Portugal's Romantic-style gardens are eclectic to the point of seeming almost haphazard and purposefully overgrown. Tidy traditional English gardens are shaped around the existing terrain. In contrast, old-time French garden landscapers would, for instance, flatten hills to ensure symmetry that could be seen all at once.

Chinese gardens are, instead, meant to be experienced scene by scene like scroll paintings and intermingle manicured and natural landscapes.

"Even though everything (in the garden) is created by man, it must appear to have been created by heaven," landscaper Ji Cheng (1582-1642) wrote in his monograph, The Craft of Gardens, in the 1630s.

In 1665, diplomat Sir William Temple wrote an essay comparing the symmetries of European and Chinese gardens. And in 1738, Jesuit missionary and court painter for Chinese emperor Qianlong (1711-99), Father Attiret, identified China's imperial gardens as "terrestrial paradises" and commissioned Chinese-style fountains for Versailles.

Ancient Chinese gardens initially served as places of respite for otherwise overworked monarchs and bureaucrats, promising the work-life balance required by the Taoist imperative of equilibrium.

Over time, they were increasingly informed by philosophical and, in particular, poetic sentiments.

A notorious departure from this-later disparaged for its decadence-was King Zhou's Dunes of Sand Garden.

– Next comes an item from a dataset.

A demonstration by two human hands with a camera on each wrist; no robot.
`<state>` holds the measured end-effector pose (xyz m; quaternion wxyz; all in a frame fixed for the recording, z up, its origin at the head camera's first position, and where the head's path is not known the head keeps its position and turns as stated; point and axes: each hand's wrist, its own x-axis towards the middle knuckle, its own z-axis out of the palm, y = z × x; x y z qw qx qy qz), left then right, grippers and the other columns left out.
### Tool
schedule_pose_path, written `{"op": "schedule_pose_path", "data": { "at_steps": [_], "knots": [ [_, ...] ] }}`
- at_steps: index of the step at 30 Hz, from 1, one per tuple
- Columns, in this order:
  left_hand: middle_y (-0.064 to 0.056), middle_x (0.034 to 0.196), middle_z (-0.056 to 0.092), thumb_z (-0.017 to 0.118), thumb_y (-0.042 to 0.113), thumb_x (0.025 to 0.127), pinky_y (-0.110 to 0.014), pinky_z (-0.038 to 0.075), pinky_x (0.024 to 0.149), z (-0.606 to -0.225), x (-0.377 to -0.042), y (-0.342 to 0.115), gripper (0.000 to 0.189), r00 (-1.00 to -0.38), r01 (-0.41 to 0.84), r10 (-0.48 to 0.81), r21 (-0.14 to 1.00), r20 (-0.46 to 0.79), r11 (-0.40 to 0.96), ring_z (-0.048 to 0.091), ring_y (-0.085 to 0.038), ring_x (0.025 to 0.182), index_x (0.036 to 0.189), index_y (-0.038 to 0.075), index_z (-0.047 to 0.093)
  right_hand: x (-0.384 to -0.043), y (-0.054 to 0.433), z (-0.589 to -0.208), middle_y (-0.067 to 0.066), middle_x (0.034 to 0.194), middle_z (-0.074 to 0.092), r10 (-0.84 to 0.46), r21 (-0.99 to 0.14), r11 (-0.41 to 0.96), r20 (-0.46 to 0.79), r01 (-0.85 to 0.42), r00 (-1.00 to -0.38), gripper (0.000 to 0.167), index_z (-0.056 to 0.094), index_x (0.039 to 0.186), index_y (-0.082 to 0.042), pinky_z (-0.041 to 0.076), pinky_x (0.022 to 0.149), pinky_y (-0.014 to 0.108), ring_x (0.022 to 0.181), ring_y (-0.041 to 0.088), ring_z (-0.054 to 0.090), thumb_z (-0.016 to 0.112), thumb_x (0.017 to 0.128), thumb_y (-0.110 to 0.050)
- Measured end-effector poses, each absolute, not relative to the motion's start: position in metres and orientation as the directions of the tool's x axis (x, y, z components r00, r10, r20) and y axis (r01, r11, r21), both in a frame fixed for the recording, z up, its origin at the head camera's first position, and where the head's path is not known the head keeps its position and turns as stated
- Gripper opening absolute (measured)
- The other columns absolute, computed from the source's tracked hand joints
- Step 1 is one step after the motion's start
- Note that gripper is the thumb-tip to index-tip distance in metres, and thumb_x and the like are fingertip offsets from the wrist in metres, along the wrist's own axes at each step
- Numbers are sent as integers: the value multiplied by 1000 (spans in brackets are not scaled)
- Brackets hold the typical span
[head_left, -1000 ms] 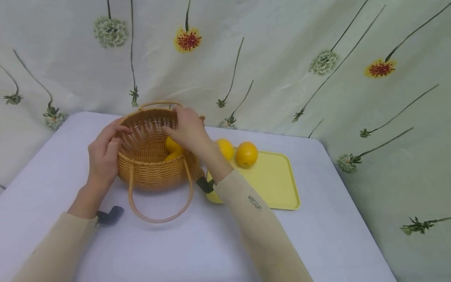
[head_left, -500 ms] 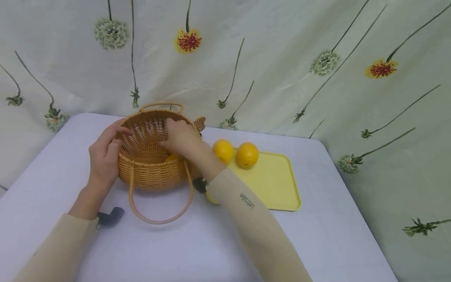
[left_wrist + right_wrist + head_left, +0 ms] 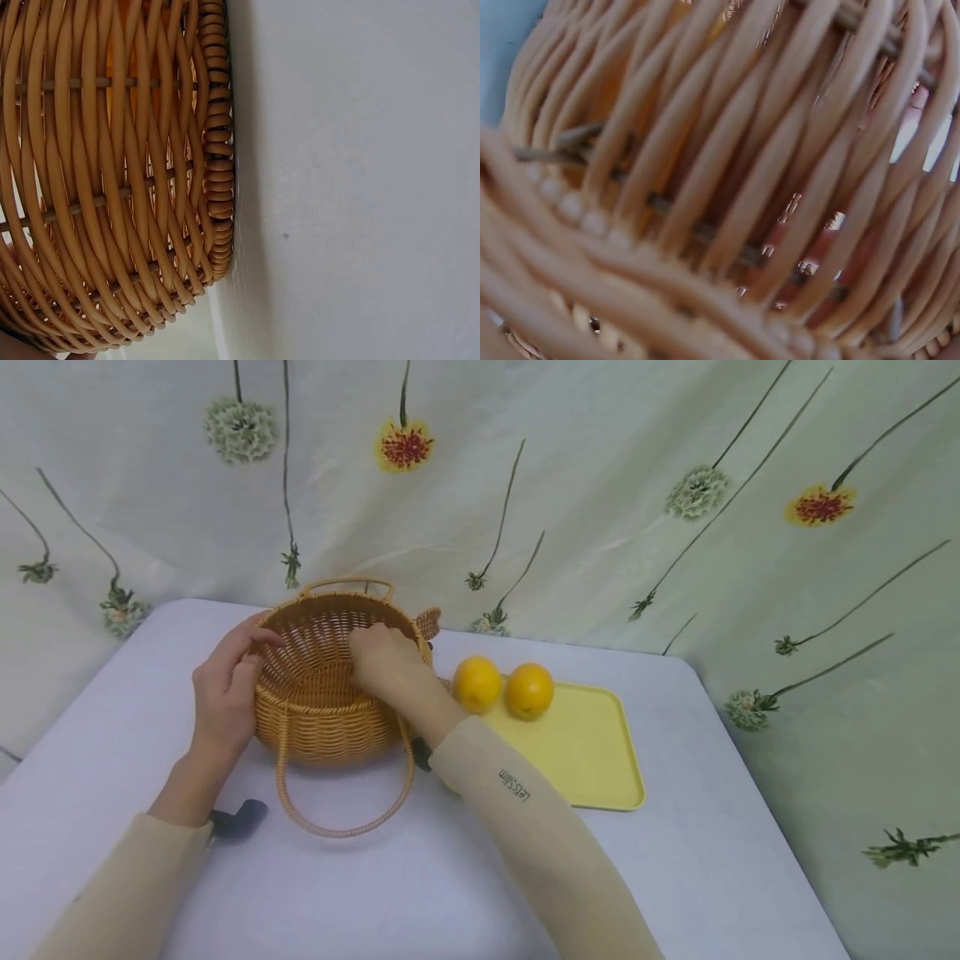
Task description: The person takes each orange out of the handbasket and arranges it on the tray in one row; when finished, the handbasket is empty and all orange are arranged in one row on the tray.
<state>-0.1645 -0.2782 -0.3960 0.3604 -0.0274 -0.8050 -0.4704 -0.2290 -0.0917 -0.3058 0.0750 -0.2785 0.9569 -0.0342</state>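
A round wicker basket (image 3: 330,739) stands on the left part of the table. My left hand (image 3: 228,693) grips its left rim, with fingers bent over the edge into it. My right hand (image 3: 390,668) is down inside the basket's right half, and its fingers are hidden behind the back of the hand. In both wrist views the basket's weave (image 3: 90,172) fills much of the picture, and something orange-yellow shows through the gaps. Whether the right hand holds that cannot be seen.
Right of the basket lies a yellow tray (image 3: 588,756). Two oranges, one at the left (image 3: 477,683) and one beside it (image 3: 529,691), sit at its far left corner. A handle loop (image 3: 343,832) of the basket droops toward the front. A patterned cloth (image 3: 570,568) hangs behind the table.
My right hand has gone from the basket's right rim down into it and now covers the yellow-orange fruit seen there earlier. The left hand has kept its place.
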Motion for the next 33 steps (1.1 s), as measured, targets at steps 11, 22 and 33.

It contained a "wine pool and meat forest". Hunks of roasted meat were skewered on the branches of the trees growing on an island set in a pond filled with liquor. Zhou and his concubines boarded boats to dip cupped hands into the firewater to sip and harvest the meat that seemed to grow on the branches like fruit.

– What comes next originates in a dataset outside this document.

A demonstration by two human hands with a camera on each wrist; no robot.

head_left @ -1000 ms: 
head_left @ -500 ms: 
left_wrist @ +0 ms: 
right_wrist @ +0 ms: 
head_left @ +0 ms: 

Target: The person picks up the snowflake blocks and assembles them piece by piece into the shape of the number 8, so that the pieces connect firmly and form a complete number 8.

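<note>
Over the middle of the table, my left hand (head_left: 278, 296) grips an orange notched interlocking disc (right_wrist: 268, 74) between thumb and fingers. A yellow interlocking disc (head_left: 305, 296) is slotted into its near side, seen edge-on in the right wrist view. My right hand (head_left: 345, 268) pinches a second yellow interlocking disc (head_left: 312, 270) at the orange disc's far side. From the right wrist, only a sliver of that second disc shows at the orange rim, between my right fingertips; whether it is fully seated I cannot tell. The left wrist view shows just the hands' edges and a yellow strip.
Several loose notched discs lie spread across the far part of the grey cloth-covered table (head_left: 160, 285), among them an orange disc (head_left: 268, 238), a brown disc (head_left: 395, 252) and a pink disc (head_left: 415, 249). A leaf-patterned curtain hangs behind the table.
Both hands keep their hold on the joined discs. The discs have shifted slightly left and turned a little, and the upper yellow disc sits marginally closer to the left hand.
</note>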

Other cultural motifs, some over two millennia old, have persisted.

Zigzagging bridges, for instance, represent the concept that you encounter hidden knowledge by taking detours rather than straight paths.

Since around 200 BC, gardens often contained miniature replicas of Mount Penglai, three peaks said to be the abode of the eight immortals that are often represented as islets in ponds. This mythical realm can be likened to Eden, in that it's a place where the only thing not found in abundance is suffering, which is utterly absent.

And certain plants are still organized according to figurative meanings, such as the "three friends of winter"-pines (longevity), bamboo (humility) and plum trees (tenacity)-which provide some sense of life in the dead of the coldest season.

Ultimately, such connotations fostered a tradition in which gardens and poems have inspired each other.

The tianyuan, or "fields and gardens "poetry genre, was born after aristocrat Shi Chong (249-300) invited 30 luminary poets to his garden for a feast to pen what would become the compendium, Poems of the Golden Valley.

Poet Wang Xizhi (307-365) later invited celebrated poets to the shore of a winding creek in his garden for a drinking game with literary flourish. He floated cups brimming with booze down the waterway. Whoever sat on the bank where the cup got stuck had to down it and improvise prose on the spot, resulting in the collection, Poems Composed at the Orchard Pavilion.

Later emperors also dug twisting brooks for sailing goblets.

Chinese gardens also inspired literati from outside the country. Marco Polo wrote about Kublai Khan's summer retreat, Xanadu, which in turn inspired the poem Kublai Khan by England's Samuel Taylor Coleridge.

Indeed, learning all of this has made me reconsider my own outlook on arranging my potted garden in Beijing. You could say that I think about it more, well, poetically than before.